__What is required__. Word for word, give every line of the listing again.

BEGIN Supplied data

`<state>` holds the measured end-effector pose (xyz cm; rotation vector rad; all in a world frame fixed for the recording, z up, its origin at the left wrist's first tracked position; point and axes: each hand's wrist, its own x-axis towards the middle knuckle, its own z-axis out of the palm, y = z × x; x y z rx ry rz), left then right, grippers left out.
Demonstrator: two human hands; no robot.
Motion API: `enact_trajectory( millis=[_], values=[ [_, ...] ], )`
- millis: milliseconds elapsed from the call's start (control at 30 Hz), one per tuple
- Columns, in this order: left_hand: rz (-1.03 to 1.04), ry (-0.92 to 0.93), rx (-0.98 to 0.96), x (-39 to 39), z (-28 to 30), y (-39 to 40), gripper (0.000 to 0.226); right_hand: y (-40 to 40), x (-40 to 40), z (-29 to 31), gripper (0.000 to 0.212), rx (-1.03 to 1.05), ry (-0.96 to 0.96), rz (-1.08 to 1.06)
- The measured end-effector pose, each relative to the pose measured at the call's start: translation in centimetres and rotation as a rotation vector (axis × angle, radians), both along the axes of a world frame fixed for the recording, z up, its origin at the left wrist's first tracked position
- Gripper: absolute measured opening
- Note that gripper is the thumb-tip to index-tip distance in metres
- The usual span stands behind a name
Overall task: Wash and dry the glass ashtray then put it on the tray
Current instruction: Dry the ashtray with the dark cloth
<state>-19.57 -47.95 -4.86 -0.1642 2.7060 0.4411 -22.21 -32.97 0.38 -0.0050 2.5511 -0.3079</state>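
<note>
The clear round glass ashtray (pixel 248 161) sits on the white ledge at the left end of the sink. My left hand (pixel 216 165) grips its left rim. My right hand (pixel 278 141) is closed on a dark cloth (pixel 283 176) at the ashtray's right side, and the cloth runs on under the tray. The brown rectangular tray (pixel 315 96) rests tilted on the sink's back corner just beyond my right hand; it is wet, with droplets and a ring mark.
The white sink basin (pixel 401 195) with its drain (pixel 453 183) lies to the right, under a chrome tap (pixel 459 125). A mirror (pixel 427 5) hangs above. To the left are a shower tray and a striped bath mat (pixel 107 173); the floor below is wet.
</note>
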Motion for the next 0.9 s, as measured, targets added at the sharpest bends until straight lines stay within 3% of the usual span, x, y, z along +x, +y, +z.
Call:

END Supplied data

__Output__.
`<state>` holds the measured end-effector pose (xyz cm; rotation vector rad; all in a world frame fixed for the recording, z up, its origin at the left wrist's first tracked position; point and axes: each hand's wrist, its own x-axis towards the middle knuckle, its own z-axis out of the palm, y = z × x; x y z rx ry rz), left then right, grippers left out.
Demonstrator: two human hands; no robot.
Motion API: `enact_trajectory( millis=[_], values=[ [_, ...] ], )`
- millis: milliseconds elapsed from the call's start (control at 30 Hz), one per tuple
- Columns, in this order: left_hand: rz (-1.03 to 1.04), ry (-0.92 to 0.93), rx (-0.98 to 0.96), x (-39 to 39), z (-28 to 30), y (-39 to 40), gripper (0.000 to 0.226); right_hand: y (-40 to 40), x (-40 to 40), z (-29 to 31), gripper (0.000 to 0.212), rx (-1.03 to 1.05), ry (-0.96 to 0.96), rz (-1.08 to 1.06)
- The measured end-effector pose, each relative to the pose measured at the call's start: translation in centimetres and rotation as a rotation vector (axis × angle, radians), both along the axes of a world frame fixed for the recording, z up, its origin at the left wrist's first tracked position
- Gripper: absolute measured opening
- Note that gripper is the thumb-tip to index-tip distance in metres
- The usual span stands behind a name
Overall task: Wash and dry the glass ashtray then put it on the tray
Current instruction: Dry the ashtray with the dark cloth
<state>-19.57 -47.95 -4.86 -0.1642 2.7060 0.4411 -22.21 -32.97 0.38 -0.0050 2.5511 -0.3079</state>
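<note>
The clear round glass ashtray (pixel 248 161) sits on the white ledge at the left end of the sink. My left hand (pixel 216 165) grips its left rim. My right hand (pixel 278 141) is closed on a dark cloth (pixel 283 176) at the ashtray's right side, and the cloth runs on under the tray. The brown rectangular tray (pixel 315 96) rests tilted on the sink's back corner just beyond my right hand; it is wet, with droplets and a ring mark.
The white sink basin (pixel 401 195) with its drain (pixel 453 183) lies to the right, under a chrome tap (pixel 459 125). A mirror (pixel 427 5) hangs above. To the left are a shower tray and a striped bath mat (pixel 107 173); the floor below is wet.
</note>
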Motion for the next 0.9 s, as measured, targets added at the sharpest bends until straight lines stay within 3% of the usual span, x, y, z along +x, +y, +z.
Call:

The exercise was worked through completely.